> Aim of the exercise:
Starting at the line containing "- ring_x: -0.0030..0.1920" and ending at the line containing "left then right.", print every line of the material below exactly, both ends included, and stop there.

━━━ Data section

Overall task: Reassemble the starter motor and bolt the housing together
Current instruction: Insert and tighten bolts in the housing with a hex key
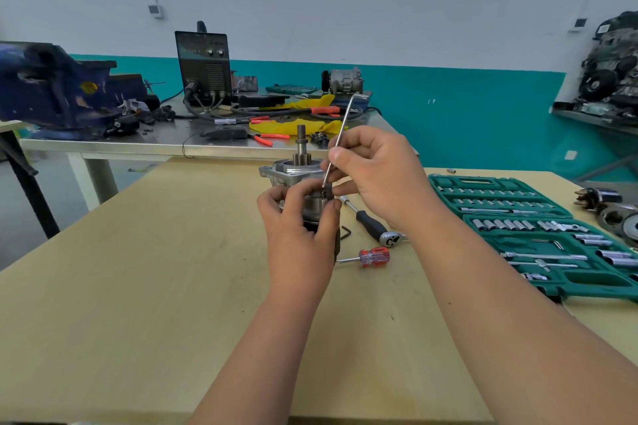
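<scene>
Head view: the motor [303, 179] stands upright near the middle of the wooden desk [138, 286], its geared shaft pointing up and its flanged housing at the top. The left hand [298, 217] grips the motor's body from the near side, fingers [289, 193] curled round it and thumb pressed on its right flank. The right hand [376, 176] pinches the long shank of a silver hex key [340, 134] between thumb and fingers. The key leans slightly right, its bent end up, and its tip is down at a bolt on the housing just above the left hand's fingertips.

Just right of the motor on the desk lie a small black key [346, 232], a ratchet [374, 224] and a red-handled screwdriver [374, 257]. Further right is an open green socket case [518, 217], with loose metal parts [611, 214] at the desk's right edge. On a metal desk [138, 145] behind are a blue vise [51, 90], a black welder [203, 65], pliers and yellow cloth.
</scene>
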The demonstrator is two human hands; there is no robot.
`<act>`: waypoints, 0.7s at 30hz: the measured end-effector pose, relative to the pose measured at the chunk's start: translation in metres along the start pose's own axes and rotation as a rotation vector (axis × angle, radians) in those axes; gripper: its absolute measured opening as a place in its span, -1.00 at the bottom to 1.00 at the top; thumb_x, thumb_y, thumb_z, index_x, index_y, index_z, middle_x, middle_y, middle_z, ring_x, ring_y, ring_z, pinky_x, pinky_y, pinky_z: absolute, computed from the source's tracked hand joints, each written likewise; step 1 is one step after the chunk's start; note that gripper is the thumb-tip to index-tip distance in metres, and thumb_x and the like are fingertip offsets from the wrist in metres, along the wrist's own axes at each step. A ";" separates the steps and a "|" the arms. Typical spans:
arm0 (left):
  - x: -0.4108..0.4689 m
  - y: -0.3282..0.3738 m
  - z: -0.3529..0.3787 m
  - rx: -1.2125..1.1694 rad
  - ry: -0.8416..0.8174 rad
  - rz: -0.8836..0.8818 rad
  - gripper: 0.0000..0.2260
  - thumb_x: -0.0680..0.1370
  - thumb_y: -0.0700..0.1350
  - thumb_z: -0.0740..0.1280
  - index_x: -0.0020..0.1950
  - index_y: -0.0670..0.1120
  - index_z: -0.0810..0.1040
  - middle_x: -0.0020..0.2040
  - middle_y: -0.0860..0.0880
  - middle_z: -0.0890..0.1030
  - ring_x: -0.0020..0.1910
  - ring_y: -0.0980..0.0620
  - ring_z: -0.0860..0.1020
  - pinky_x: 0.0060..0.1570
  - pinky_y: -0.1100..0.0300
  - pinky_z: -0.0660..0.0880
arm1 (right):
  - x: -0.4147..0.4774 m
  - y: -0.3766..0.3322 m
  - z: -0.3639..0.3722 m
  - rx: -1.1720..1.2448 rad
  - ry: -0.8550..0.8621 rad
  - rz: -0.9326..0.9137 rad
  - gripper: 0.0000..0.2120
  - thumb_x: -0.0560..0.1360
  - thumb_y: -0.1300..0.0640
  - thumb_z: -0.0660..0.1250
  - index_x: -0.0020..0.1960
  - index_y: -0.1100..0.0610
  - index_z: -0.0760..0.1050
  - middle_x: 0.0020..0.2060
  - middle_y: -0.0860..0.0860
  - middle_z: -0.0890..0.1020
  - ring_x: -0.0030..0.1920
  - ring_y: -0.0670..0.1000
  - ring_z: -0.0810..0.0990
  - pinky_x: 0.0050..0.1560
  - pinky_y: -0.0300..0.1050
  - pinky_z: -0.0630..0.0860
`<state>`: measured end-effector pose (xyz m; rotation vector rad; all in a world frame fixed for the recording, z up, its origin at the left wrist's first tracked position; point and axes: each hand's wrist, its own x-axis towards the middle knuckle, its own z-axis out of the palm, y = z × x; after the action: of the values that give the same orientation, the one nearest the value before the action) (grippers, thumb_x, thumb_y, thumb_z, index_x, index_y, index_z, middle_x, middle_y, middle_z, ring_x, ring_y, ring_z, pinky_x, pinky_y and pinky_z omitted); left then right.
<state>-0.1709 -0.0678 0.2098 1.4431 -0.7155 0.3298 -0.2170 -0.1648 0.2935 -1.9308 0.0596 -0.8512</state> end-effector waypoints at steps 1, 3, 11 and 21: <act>0.000 0.000 0.000 -0.001 -0.001 0.002 -0.63 0.51 -0.11 0.42 0.00 0.39 0.41 0.16 0.02 0.29 -0.03 0.46 0.42 -0.13 0.63 0.30 | 0.000 0.000 0.000 -0.019 -0.008 -0.004 -0.85 0.54 0.20 0.31 -0.14 -0.03 0.55 -0.28 -0.10 0.69 -0.26 -0.08 0.68 -0.31 -0.20 0.60; -0.001 0.000 0.000 -0.005 0.002 0.001 -0.65 0.51 -0.11 0.43 0.03 0.34 0.44 0.16 0.01 0.29 -0.01 0.48 0.41 -0.12 0.64 0.29 | 0.000 0.002 -0.001 -0.014 -0.015 0.003 -0.85 0.54 0.20 0.31 -0.14 -0.02 0.56 -0.28 -0.09 0.69 -0.26 -0.07 0.68 -0.29 -0.20 0.60; -0.001 0.002 -0.001 -0.012 -0.002 -0.011 -0.65 0.51 -0.11 0.43 0.02 0.36 0.43 0.16 0.02 0.28 0.00 0.41 0.43 -0.08 0.61 0.32 | 0.001 0.003 -0.001 -0.032 -0.020 0.006 -0.85 0.53 0.19 0.32 -0.16 -0.01 0.57 -0.29 -0.07 0.70 -0.25 -0.06 0.68 -0.28 -0.19 0.61; -0.002 0.015 0.012 -0.065 0.133 -0.120 -0.74 0.49 -0.05 0.43 -0.15 0.31 0.44 0.05 0.11 0.29 0.16 0.02 0.37 -0.09 0.61 0.30 | 0.000 -0.008 0.007 -0.322 0.000 -0.055 -0.83 0.46 0.08 0.42 -0.27 0.02 0.48 -0.49 -0.09 0.54 -0.51 -0.18 0.49 -0.48 -0.34 0.42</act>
<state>-0.1843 -0.0774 0.2197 1.3822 -0.5256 0.3039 -0.2151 -0.1556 0.2978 -2.2419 0.1515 -0.9217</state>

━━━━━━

> Response to the exercise:
  - ring_x: -0.0030..0.1920
  - ring_y: -0.0670..0.1000
  - ring_z: -0.0810..0.0990
  - pinky_x: 0.0050..0.1560
  - pinky_y: -0.0300..0.1050
  - pinky_z: -0.0630..0.0860
`<state>`: measured end-effector pose (xyz m; rotation vector rad; all in a world frame fixed for the recording, z up, its origin at the left wrist's first tracked position; point and axes: each hand's wrist, its own x-axis towards the middle knuckle, its own z-axis out of the palm, y = z × x; after the action: of the values that give the same orientation, the one nearest the value before the action) (grippers, thumb_x, thumb_y, thumb_z, index_x, index_y, index_z, middle_x, middle_y, middle_z, ring_x, ring_y, ring_z, pinky_x, pinky_y and pinky_z omitted); left then right.

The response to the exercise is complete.